*Exercise objective:* Track down each line below containing the string "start" and copy it.

*Data excerpt:*
####################
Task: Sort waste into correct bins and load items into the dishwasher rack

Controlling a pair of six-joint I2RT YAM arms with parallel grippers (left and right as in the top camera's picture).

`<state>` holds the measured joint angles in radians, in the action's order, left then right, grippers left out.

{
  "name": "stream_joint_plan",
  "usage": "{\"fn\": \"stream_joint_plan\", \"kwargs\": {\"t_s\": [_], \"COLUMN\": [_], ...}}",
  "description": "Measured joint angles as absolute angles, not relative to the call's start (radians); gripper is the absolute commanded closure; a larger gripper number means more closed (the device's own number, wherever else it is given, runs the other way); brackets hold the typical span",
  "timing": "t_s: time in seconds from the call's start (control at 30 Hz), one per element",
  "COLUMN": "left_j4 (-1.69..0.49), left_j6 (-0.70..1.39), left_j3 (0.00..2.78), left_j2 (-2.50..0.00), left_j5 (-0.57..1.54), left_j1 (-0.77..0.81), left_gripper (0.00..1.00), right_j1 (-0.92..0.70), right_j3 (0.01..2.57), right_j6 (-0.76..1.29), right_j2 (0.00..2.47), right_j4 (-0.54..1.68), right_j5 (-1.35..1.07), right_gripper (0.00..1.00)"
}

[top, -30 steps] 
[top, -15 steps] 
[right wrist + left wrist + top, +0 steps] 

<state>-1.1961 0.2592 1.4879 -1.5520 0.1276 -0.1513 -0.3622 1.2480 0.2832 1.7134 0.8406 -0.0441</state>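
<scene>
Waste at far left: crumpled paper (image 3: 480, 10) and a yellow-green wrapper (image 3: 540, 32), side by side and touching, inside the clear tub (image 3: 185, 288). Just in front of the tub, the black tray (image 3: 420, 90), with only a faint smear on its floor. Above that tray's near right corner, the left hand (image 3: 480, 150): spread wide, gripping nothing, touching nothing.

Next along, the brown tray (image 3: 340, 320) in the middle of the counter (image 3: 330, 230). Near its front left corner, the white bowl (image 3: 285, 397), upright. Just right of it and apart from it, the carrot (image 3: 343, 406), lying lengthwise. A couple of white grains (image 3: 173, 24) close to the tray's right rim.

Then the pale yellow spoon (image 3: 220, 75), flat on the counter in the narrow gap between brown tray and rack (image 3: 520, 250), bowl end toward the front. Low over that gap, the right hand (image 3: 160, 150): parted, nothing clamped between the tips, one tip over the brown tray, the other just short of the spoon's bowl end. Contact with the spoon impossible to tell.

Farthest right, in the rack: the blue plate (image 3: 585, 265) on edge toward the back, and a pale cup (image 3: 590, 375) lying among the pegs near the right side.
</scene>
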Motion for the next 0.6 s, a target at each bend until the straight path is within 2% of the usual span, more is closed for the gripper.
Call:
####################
*Worked solution:*
  "description": "Measured joint angles as absolute angles, not relative to the call's start (radians); gripper is the absolute commanded closure; a larger gripper number means more closed (the device's own number, wherever else it is given, runs the other way); brackets hold the typical span",
  "timing": "t_s: time in seconds from the call's start (control at 30 Hz), one per element",

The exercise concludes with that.